Hacker Newsnew | past | comments | ask | show | jobs | submitlogin

As a manager of devs, the times I've seen someone be much more productive than usual have all been where they:

- Understood the requirements. Not just in a specific way, but also by having enough context to know what's likely to come ahead.

- Already have the tools familiarised. So the right languages are in their brain-cache, the CI/CD is familiar, and there's little need to read up on any new frameworks.

- Have already done something similar in the past. I work in the financial space, and the sheer number of wheel reinventions is mind boggling. Feed handlers, orderbooks, decision logic, aggregators, wire protocols. Someone who's been through the grinder a couple of times will know what the fixed points are and what you can change.

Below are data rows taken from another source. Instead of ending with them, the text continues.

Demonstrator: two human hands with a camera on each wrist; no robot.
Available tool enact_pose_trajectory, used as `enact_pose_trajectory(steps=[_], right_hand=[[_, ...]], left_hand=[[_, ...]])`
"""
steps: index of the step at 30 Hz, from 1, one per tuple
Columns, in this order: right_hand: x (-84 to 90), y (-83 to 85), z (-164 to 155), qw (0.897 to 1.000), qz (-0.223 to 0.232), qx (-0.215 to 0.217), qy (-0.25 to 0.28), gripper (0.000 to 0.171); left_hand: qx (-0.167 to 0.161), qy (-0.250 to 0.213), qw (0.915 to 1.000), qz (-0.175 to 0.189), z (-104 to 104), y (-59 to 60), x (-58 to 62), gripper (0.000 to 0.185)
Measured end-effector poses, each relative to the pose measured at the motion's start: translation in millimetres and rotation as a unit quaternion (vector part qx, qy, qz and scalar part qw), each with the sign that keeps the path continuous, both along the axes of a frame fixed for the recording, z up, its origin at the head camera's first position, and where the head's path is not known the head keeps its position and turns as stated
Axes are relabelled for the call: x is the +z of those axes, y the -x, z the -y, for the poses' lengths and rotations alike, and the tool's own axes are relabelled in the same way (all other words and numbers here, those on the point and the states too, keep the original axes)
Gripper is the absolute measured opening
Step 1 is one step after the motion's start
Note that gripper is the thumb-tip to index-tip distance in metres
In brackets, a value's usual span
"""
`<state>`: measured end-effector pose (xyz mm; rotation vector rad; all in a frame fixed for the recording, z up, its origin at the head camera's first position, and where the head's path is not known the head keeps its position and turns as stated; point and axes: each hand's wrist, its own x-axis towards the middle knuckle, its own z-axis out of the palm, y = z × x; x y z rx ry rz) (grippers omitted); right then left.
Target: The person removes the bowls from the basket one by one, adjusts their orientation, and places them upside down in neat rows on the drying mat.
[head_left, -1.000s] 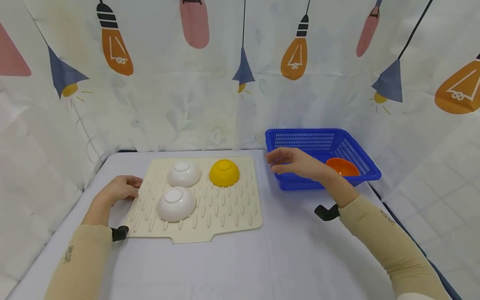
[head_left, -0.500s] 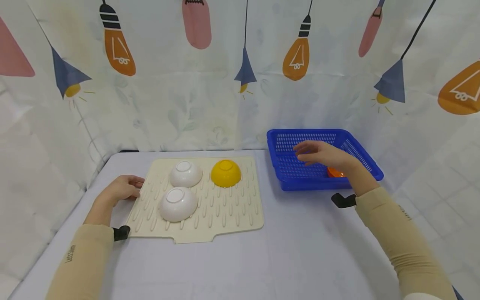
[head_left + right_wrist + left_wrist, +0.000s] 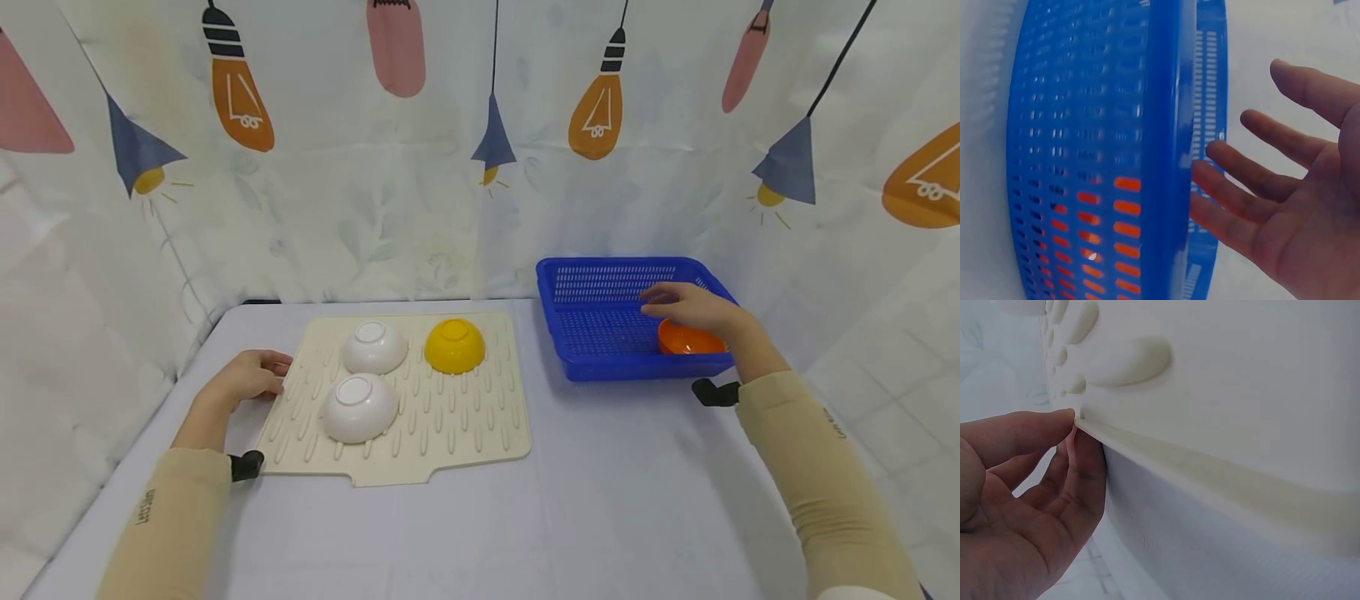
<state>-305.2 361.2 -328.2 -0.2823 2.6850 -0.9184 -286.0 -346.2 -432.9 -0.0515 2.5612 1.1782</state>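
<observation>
Lettering runs along both beige sleeves, too small to read. Right hand (image 3: 693, 308), fingers spread and relaxed, hovers over the orange plastic bowl (image 3: 690, 340) in the near right corner of the blue perforated plastic basket (image 3: 600, 329). Left of the basket, the left hand (image 3: 243, 382) pinches the cream ridged draining mat's (image 3: 450, 417) left edge; two white bowls (image 3: 358, 407) and a yellow bowl (image 3: 453, 346) sit upturned on it.
</observation>
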Motion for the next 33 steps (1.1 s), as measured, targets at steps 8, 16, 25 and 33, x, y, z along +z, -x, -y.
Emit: enact_pose_trajectory(steps=[8,16,25,33], right_hand=[[-6.9,2.7,-22,0.999,0.014,-0.028,-0.013,0.062],[-4.1,2.3,-35,0.998,0.029,-0.058,0.014,0.082],[-10.0,6.1,-45,0.995,0.057,-0.084,0.012,0.096],[-21.3,9.8,-57,0.992,0.078,-0.095,0.004,0.099]], left_hand=[[-0.003,0.003,1.0000,0.001,0,0.0,-1.2,0.062],[0.004,0.004,1.0000,0.002,0,1.9,-0.9,0.064],[0.005,-0.001,1.0000,0.001,0,0.4,1.1,0.065],[0.006,-0.004,1.0000,0.005,0,1.7,-1.6,0.065]])
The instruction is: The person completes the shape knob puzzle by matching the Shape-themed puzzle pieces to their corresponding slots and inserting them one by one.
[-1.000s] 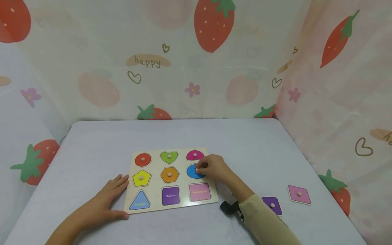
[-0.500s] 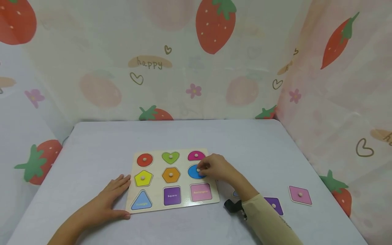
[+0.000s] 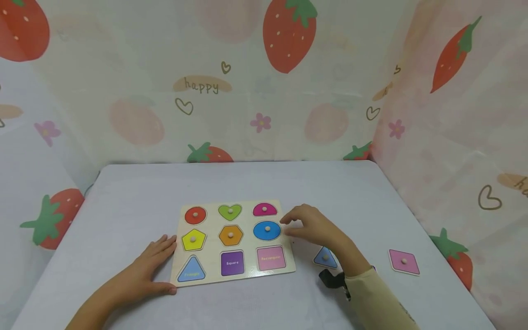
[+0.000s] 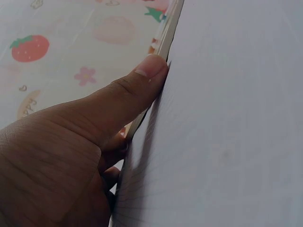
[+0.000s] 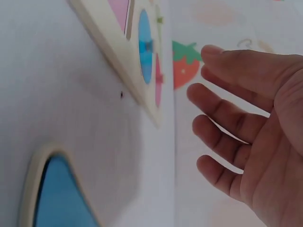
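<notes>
A wooden peg puzzle board (image 3: 211, 229) lies on the table. My left hand (image 3: 144, 270) rests at its left edge, fingers extended and the thumb (image 4: 137, 78) against the rim in the left wrist view. My right hand (image 3: 315, 224) is just right of the board, fingers apart and holding nothing. Beside its fingertips, the blue oval piece (image 3: 267, 230) with a white knob lies in its slot. Red circle, green heart, magenta half circle, yellow pentagon and orange hexagon pieces also fill slots. The bottom row's printed triangle, square (image 3: 233, 263) and rectangle slots show no knobs.
A blue triangle piece (image 3: 325, 258) lies right of the board, under the right wrist in the head view. Farther right is a pink rectangle piece (image 3: 404, 262). The right sleeve (image 3: 381, 298) nearly hides the purple square piece. Strawberry-print cloth (image 3: 247, 91) stands behind the table.
The right hand has let go of the blue oval's knob and drawn back to the right. The blue triangle piece has come into fuller view, while the sleeve now covers the purple square piece.
</notes>
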A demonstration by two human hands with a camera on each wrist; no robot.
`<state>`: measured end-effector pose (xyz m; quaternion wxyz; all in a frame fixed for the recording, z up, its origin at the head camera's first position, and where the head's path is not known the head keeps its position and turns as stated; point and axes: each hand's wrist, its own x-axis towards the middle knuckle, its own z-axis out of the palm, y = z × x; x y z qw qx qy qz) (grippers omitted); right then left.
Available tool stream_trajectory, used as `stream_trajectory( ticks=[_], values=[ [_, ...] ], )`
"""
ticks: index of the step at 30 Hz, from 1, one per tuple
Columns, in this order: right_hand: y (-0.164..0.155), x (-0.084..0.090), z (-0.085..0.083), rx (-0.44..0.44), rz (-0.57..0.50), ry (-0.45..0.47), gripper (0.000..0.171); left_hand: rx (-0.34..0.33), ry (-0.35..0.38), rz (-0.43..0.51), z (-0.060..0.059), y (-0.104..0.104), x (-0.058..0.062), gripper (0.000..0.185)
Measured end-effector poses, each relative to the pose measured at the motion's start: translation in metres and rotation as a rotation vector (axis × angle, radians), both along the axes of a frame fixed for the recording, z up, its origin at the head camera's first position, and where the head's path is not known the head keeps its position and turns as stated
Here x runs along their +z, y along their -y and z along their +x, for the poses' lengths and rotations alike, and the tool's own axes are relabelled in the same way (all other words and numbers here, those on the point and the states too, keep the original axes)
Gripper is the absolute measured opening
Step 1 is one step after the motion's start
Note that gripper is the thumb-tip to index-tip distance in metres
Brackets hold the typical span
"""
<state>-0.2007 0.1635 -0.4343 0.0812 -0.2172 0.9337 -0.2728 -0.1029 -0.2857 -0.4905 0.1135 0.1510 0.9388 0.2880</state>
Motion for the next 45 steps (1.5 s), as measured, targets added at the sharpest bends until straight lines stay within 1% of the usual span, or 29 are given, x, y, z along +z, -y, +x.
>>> stream_trajectory(
  ticks=[2, 9, 14, 17, 20, 24, 28, 31, 37, 42, 45],
  values=[
    [-0.009, 0.0, 0.003, -0.009, -0.003, -0.019, 0.023, -0.002, -0.003, -0.001, -0.001, 0.0, 0.0, 0.122],
    [-0.039, 0.001, 0.018, 0.003, -0.03, -0.073, 0.023, -0.011, -0.004, 0.004, -0.003, 0.0, 0.001, 0.121],
    [-0.059, -0.008, 0.025, 0.011, -0.068, -0.079, 0.022, -0.018, -0.015, 0.007, -0.002, 0.002, 0.0, 0.122],
    [-0.07, -0.015, 0.025, -0.005, -0.071, -0.058, 0.023, -0.015, -0.009, 0.007, -0.002, 0.003, -0.001, 0.122],
    [-0.081, -0.019, 0.024, -0.005, -0.07, -0.013, 0.022, -0.019, -0.008, 0.014, -0.002, 0.003, -0.003, 0.122],
    [-0.094, -0.021, 0.024, 0.032, -0.091, 0.072, 0.02, -0.029, -0.03, 0.026, 0.001, 0.004, -0.003, 0.121],
    [-0.104, -0.022, 0.026, 0.046, -0.096, 0.14, 0.023, -0.025, -0.032, 0.032, 0.001, 0.004, -0.002, 0.12],
    [-0.109, -0.024, 0.027, 0.04, -0.081, 0.159, 0.022, -0.014, -0.016, 0.03, 0.0, 0.004, -0.002, 0.12],
    [-0.114, -0.027, 0.026, 0.034, -0.049, 0.182, 0.012, -0.009, 0.003, 0.023, 0.0, 0.001, -0.002, 0.121],
    [-0.116, -0.029, 0.025, 0.077, -0.082, 0.192, 0.011, -0.009, 0.009, 0.019, -0.001, 0.0, -0.002, 0.121],
    [-0.115, -0.031, 0.025, 0.101, -0.084, 0.209, 0.011, -0.011, 0.016, 0.02, -0.001, 0.001, -0.002, 0.121]
  ],
)
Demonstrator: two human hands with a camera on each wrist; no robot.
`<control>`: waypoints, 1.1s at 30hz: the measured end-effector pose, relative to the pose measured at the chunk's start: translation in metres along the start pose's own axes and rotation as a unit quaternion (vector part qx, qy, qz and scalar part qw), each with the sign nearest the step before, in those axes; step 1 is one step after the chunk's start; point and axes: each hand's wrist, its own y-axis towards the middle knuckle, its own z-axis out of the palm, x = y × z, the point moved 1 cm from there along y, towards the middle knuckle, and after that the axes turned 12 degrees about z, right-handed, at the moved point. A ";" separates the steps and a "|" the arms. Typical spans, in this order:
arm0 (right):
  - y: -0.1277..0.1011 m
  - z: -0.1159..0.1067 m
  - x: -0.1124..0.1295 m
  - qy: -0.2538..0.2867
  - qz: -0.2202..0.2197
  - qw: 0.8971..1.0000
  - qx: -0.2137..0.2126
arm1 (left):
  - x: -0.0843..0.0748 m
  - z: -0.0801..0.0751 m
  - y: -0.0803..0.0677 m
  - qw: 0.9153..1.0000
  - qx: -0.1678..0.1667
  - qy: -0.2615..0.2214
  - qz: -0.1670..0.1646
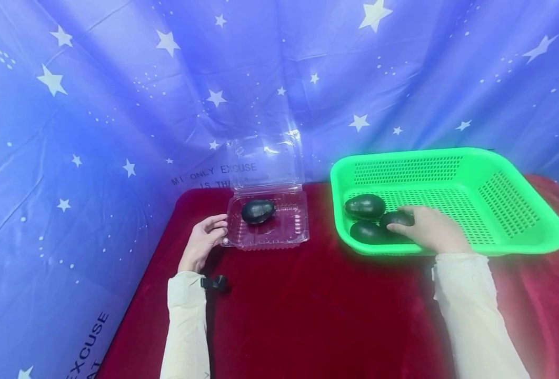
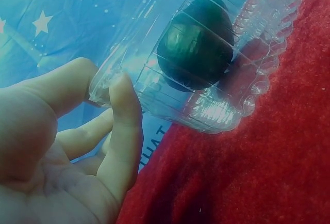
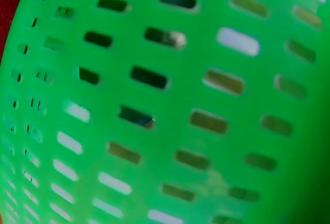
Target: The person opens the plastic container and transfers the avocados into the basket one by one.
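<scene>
My left hand (image 1: 202, 241) pinches the near left corner of a clear plastic clamshell box (image 1: 286, 231), thumb and forefinger at its rim in the left wrist view. The box's lid (image 1: 265, 163) stands up at the back. One dark avocado (image 1: 258, 211) lies in the box, seen through its side wall in the left wrist view. Over the near rim of a green basket (image 1: 473, 202) reaches my right hand (image 1: 431, 226), its fingers and thumb around an avocado (image 1: 395, 218). Beside that one lie two more avocados, one behind (image 1: 365, 206) and one in front (image 1: 367, 231).
The right wrist view is filled by the basket's slotted wall (image 3: 180, 97), which hides the right hand there. A red cloth (image 1: 317, 316) covers the table. A blue star-printed curtain (image 1: 260, 63) hangs close behind and along the left side.
</scene>
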 end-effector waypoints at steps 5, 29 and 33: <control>-0.001 -0.004 0.002 -0.008 -0.004 1.000 -0.003 | 0.000 0.000 0.000 1.000 0.000 0.000 0.000; -0.006 -0.006 0.055 0.035 -0.064 0.993 -0.093 | 0.001 0.000 0.001 1.000 -0.001 -0.009 0.002; -0.006 -0.004 0.070 0.056 -0.085 0.988 -0.112 | 0.001 -0.001 0.001 1.000 -0.001 -0.006 0.002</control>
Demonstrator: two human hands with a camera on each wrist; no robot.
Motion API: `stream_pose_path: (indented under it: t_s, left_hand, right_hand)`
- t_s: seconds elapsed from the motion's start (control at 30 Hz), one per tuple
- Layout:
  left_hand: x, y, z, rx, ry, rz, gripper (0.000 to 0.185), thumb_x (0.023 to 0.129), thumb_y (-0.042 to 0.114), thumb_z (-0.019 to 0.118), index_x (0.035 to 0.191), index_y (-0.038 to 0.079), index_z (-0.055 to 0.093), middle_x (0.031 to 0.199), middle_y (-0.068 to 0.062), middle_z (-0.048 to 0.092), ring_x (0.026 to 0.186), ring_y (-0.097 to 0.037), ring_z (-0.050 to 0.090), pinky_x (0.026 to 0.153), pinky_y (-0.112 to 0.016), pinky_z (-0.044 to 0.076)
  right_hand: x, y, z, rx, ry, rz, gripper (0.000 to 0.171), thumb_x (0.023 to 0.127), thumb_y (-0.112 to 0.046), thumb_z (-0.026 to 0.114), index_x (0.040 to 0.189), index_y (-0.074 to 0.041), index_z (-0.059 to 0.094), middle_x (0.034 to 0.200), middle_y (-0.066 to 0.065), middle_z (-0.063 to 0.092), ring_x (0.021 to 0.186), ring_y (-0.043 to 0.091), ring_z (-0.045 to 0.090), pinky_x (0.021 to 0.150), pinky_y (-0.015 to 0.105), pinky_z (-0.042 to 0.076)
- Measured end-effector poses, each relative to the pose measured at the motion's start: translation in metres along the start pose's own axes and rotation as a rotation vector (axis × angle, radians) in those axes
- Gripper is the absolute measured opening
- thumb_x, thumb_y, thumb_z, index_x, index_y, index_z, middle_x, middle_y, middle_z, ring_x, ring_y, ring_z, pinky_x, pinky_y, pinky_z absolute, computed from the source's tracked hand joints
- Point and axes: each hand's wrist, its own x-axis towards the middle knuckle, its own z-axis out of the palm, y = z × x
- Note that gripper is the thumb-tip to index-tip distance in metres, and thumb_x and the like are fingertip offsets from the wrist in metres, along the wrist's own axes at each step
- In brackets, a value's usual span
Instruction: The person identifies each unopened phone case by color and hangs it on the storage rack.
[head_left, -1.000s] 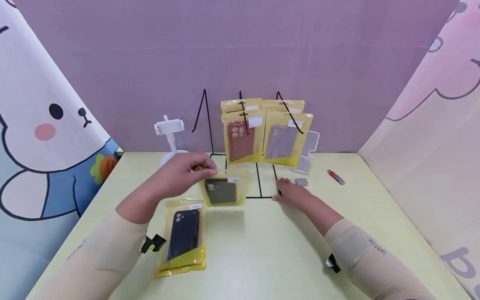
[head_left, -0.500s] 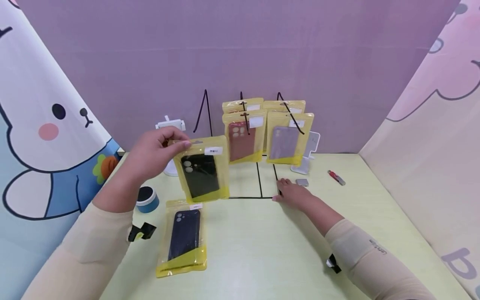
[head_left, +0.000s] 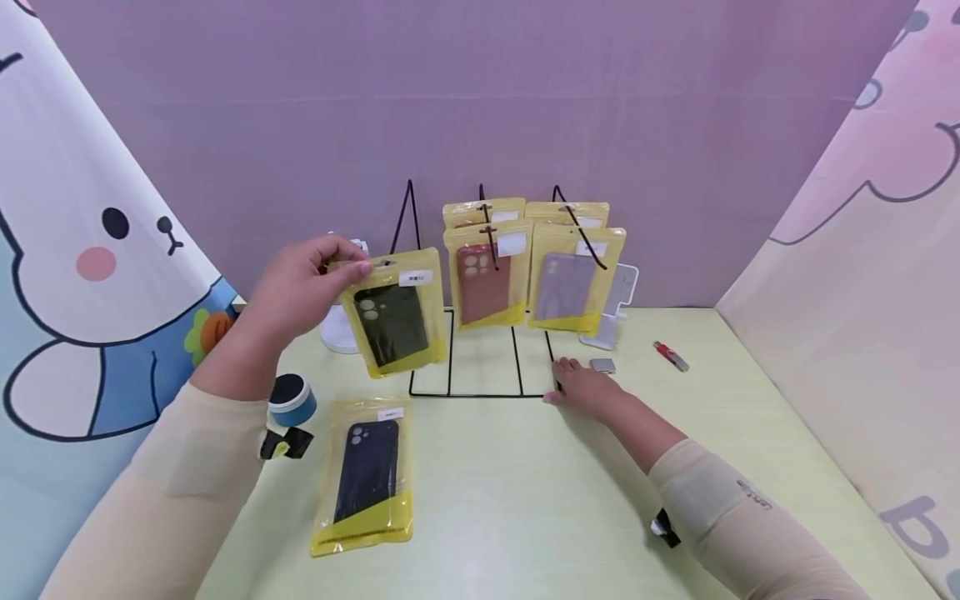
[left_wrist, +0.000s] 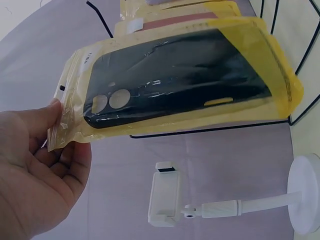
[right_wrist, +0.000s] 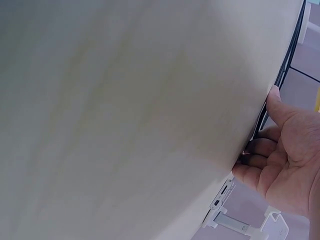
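Above the table, left of the wire rack, the left hand pinches the top corner of a yellow pouch w/ a dark phone case inside; thumb and fingers curl round the pouch's upper edge, and the pouch hangs tilted in the air, clear of the tabletop. Left wrist view shows the same: left hand grips the pouch at its hang-hole end, camera cutouts of the case near the fingers.

Right hand lies on the table at the rack's front right corner, fingers fairly straight and touching the black wire base (holding nothing that I can see). Right wrist view: right hand w/ fingertips against the wire where it meets the table edge.

A second pouch w/ a dark blue case lies flat on the table, near the left forearm. On the rack hang a pouch w/ a red case and one w/ a lilac case, more pouches behind them. Also about: a blue-and-black round thing just beside the left sleeve, a white phone holder behind the held pouch, a small grey block just beyond the right hand, a red stick farther right.
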Motion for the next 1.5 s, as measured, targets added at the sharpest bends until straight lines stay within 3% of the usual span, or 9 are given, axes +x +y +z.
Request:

All of these point towards experience not simply in time but also in terms of projects done.

I've also come across a handful of people who were inexperienced but thought they could solve all the same problems without the benefit of having seen how others have done it, and it's been a disaster each time. Sometimes these people are hailed as heroes, because management thinks it's somehow to their credit that their Rube Goldberg machine seems to work.

The one or two really good junior staff who "get it" have tended to be the humble personality type. They don't bite off more than they can chew, but they eventually eat the whole cake.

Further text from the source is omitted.